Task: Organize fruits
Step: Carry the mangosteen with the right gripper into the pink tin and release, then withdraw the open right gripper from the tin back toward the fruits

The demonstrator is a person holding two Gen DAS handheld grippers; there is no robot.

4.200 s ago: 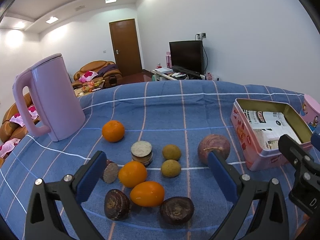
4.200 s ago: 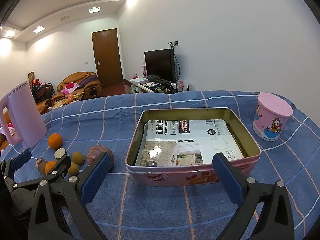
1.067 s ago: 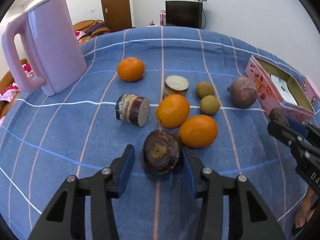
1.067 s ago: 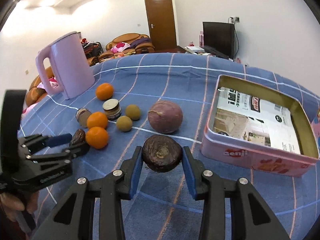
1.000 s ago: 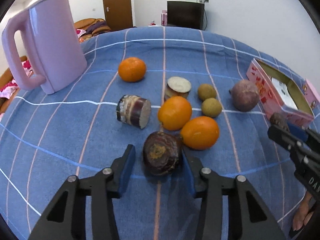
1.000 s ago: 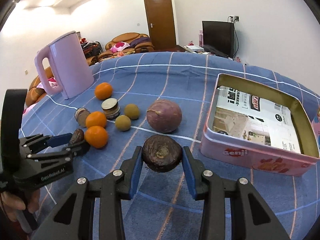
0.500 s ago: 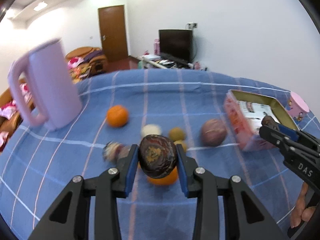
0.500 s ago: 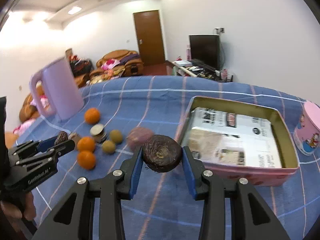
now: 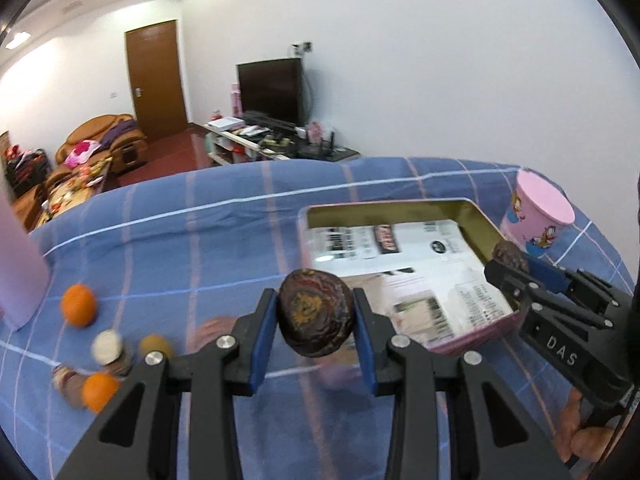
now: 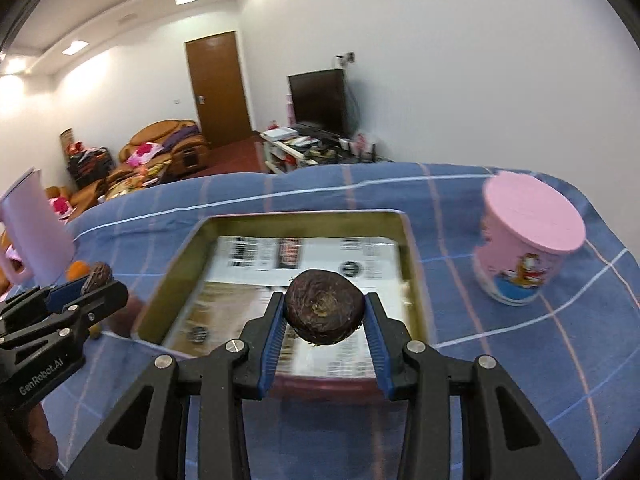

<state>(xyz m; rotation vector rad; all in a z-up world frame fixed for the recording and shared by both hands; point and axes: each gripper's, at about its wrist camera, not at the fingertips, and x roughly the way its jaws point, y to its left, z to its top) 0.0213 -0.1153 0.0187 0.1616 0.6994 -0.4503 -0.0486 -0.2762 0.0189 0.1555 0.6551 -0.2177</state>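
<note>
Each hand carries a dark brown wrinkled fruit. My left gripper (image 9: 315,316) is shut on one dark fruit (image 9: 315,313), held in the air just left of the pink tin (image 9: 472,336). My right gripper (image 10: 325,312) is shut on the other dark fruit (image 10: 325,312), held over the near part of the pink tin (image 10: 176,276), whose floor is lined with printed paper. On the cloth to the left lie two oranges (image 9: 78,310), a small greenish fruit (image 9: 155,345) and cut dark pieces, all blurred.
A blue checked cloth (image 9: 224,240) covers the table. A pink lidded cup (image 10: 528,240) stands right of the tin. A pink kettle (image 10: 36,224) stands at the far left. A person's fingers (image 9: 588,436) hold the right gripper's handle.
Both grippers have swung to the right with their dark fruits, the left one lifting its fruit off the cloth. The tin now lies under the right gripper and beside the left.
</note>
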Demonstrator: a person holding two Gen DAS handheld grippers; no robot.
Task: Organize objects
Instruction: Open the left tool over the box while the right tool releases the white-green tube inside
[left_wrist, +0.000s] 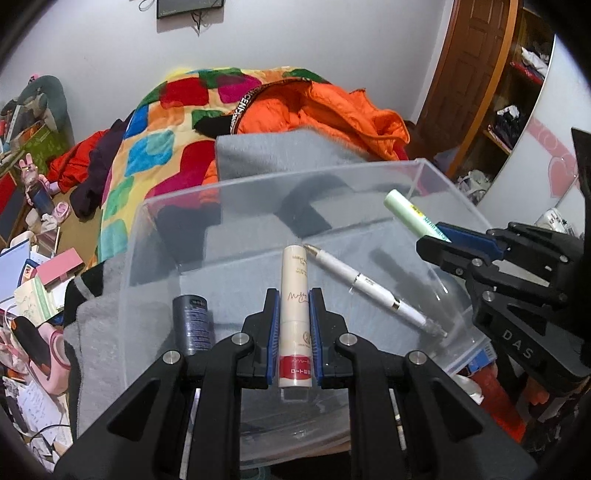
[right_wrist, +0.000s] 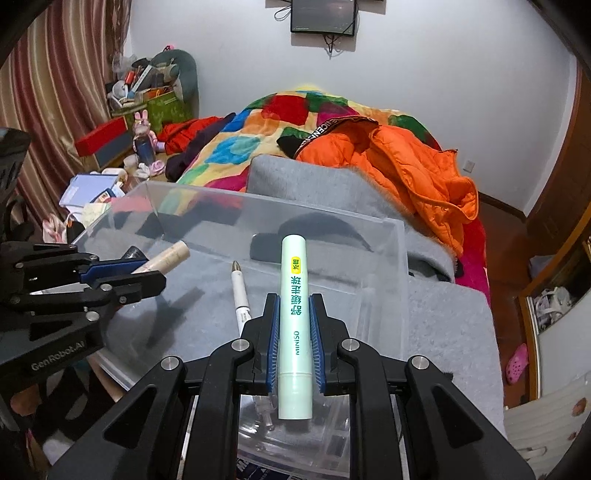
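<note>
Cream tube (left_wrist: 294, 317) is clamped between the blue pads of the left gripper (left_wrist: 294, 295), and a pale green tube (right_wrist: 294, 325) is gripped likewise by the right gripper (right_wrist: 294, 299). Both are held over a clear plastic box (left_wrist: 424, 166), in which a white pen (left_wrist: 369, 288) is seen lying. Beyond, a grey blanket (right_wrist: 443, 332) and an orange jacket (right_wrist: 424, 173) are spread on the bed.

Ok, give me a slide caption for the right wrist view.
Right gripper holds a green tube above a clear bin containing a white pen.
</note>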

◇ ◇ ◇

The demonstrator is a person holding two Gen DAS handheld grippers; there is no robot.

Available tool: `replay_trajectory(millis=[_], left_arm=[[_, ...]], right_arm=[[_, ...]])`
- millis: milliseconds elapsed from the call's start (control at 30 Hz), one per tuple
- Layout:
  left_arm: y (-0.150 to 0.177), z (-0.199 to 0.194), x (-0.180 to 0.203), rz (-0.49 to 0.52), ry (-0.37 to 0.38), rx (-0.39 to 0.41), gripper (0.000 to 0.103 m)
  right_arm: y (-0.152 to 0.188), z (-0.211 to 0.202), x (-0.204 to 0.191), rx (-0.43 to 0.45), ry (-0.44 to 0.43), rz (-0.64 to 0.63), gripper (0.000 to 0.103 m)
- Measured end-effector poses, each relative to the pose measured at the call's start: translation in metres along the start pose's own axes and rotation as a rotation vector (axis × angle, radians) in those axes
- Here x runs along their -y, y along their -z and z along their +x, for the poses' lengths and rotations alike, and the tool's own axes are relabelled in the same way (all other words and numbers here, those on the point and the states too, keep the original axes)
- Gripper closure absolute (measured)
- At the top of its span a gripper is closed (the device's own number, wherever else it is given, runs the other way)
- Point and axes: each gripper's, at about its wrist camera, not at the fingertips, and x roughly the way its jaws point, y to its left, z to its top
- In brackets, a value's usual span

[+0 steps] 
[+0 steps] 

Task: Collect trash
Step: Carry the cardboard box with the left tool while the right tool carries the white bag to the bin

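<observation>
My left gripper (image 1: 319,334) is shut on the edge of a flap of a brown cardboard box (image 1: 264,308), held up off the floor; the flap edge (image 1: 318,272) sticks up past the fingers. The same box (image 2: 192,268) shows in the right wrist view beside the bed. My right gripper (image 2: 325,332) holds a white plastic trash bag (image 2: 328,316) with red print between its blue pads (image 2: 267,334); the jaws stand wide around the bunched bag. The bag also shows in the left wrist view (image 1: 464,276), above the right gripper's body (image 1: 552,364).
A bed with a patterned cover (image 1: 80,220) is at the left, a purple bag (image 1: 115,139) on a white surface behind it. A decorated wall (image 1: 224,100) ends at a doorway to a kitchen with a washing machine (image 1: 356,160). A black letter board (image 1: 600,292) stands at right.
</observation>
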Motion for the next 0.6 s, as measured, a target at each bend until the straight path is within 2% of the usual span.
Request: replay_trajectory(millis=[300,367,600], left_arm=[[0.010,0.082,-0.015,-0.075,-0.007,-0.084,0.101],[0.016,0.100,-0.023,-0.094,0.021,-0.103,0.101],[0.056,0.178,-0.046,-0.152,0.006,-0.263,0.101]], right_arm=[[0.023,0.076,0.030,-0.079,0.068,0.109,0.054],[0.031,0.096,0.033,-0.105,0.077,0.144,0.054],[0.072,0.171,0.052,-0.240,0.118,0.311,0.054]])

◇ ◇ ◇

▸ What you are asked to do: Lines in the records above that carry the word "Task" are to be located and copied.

▸ Solution:
Task: Organize fruits
Task: Organize objects
Task: Collect trash

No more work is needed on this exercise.